El planteamiento de Víctor Fernández tuvo sentido aunque la derrota modifique el comentario global de los zaragocistas

A toro pasado, todos adivinos. Que fácil resulta hablar a la postre una vez se conoce el desenlace. Tras la derrota de ayer hubo varios comentarios de «El Real Zaragoza salió a empatar y eso se paga» que únicamente se acogen a la consciencia del resultado final.

Bajo mi humilde punto de vista el Real Zaragoza de Víctor Fernández trabajó un planteamiento muy inteligente en el derbi aragonés. La presión por ganar recaía en una SD Huesca que se agarraba a su última oportunidad por el ascenso directo y eso lo quiso aprovechar el equipo maño.

Jugar entendiendo que el empate es un buen resultado no significa «salir a empatar». Nadie sale a empatar en un partido de esta trascendencia. Pero si que con toda la lógica los blanquillos cedieron la iniciativa esperando aprovechar algún error azulgrana para asestar un bocado mortal.

Hagamos memoria. En los dos partidos anteriores en la Romareda el Real Zaragoza planteó un fútbol propositivo, valiente, con gente por delante de la pelota y salida elaborada. Los resultados, negativos en su totalidad, definidos por los errores en salida de balón y por permitir contragolpes con anchos espacios.

Por otro lado están las sensaciones como visitante, donde el Real Zaragoza aprovecha ese dominio repartido para poder correr al espacio. Para ser también él astuto y vertical como sus rivales. Conocedor de todo esto Víctor Fernández pretendió acomodar a su equipo en dos líneas de 4 en campo propio, con sus centrales en área propia, con Dani Torres ganando la mayoría de duelos individuales y dejando descolgado a Suárez para galopar.

Ayer el Real Zaragoza está a escasos segundos de sumar un empate muy jugoso. En ese caso el comentario general habría sido el de ensalzar la reacción del equipo en casa. El no volver a tropezar con la misma piedra y modificar ligeramente la propuesta futbolística para evitar esos errores de Alcorcón y Almería.
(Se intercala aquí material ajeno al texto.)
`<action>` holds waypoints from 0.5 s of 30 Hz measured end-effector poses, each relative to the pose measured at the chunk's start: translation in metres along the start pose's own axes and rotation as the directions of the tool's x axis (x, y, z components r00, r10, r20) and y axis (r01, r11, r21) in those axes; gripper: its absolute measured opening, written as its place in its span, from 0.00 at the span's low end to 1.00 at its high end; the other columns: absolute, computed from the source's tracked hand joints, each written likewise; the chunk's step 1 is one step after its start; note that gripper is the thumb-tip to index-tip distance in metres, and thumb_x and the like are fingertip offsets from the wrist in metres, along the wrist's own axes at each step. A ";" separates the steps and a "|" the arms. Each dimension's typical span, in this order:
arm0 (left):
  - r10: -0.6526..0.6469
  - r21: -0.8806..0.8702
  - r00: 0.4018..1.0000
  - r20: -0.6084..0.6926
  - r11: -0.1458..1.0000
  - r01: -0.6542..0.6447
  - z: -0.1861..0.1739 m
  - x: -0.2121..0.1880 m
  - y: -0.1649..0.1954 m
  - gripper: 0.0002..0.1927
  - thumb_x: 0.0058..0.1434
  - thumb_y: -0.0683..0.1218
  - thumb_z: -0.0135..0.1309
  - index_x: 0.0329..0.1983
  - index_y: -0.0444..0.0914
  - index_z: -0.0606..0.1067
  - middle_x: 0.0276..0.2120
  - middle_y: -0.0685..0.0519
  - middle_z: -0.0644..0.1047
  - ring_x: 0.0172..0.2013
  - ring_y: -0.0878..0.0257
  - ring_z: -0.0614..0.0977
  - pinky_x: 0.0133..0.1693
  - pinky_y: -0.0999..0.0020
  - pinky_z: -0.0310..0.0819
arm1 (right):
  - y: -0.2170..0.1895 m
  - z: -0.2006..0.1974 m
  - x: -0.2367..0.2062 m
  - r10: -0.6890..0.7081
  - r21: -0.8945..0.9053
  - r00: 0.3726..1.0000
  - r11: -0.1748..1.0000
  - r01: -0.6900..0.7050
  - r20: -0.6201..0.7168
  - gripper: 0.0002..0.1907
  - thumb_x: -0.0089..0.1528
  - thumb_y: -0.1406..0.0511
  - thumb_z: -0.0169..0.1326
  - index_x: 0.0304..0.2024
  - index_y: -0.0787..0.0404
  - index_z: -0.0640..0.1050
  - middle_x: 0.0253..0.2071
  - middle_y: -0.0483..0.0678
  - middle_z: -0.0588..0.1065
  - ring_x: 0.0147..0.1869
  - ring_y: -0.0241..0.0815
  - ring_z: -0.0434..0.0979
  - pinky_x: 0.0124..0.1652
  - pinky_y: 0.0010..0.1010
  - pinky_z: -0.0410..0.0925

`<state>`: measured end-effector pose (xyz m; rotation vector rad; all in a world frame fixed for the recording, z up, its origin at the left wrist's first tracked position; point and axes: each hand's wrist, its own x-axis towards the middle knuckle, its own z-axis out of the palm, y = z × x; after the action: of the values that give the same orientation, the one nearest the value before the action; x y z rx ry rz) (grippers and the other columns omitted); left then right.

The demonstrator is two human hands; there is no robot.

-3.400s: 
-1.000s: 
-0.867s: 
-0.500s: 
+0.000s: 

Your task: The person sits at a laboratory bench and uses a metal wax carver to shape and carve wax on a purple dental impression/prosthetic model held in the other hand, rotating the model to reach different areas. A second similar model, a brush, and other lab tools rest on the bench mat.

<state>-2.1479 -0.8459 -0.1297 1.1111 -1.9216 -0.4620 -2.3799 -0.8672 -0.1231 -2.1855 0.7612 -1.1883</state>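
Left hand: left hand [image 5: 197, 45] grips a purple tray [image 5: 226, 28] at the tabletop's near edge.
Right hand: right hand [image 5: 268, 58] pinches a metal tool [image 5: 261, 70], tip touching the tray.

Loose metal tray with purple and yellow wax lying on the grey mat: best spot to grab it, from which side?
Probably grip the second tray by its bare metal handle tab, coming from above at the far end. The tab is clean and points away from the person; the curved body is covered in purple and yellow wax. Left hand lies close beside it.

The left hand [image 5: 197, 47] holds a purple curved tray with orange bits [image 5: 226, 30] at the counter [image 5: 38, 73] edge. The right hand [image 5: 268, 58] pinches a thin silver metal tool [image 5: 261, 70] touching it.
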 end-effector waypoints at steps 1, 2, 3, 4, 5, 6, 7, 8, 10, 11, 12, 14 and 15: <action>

Víctor Fernández quiso aprovechar la obligación de ganar que tenía la SD Huesca para poder replegarse y jugar al contragolpe. Medida muy entendible tras lo sucedido en los dos últimos partidos en la Romareda

La idea puede tener sus desavenencias. Para este tipo de partido quizá mejor Kagawa en la segunda parte para retener el balón cuando todos están más cansados. Seguramente el Real Zaragoza debió defender mejor la diagonal sin balón desde dentro hacia fuera de Juan Carlos y Mikel Rico, marca de la casa del fútbol de Michel. Pero desde luego el plan de partido de Víctor Fernández tenía todo el sentido del mundo.

En la primera media hora el dominio de la SD Huesca fue claro, con varios sustos que avisaban del peligro real. No obstante a partir de ahí el dominio fue repartido, con momentos para ambos equipos. Ferreiro fue el futbolista más brillante en el tono individual. Un extremo que siempre tiene un recorte extra para poner el centro con el mayor espacio posible.

El Real Zaragoza tuvo sus ocasiones. El palo de Suárez, el cabezazo de Atienza o esa jugada final cuya polémica está cubriendo todos los comentarios del derbi aragonés. Detalles. La delgada línea del detalle, esa que escapa de análisis como estos y que muestra como en el fútbol no hay predicciones que valgan. Lo único claro es que el Real Zaragoza sigue en ascenso directo y mantiene 3 puntos con su primer perseguidor.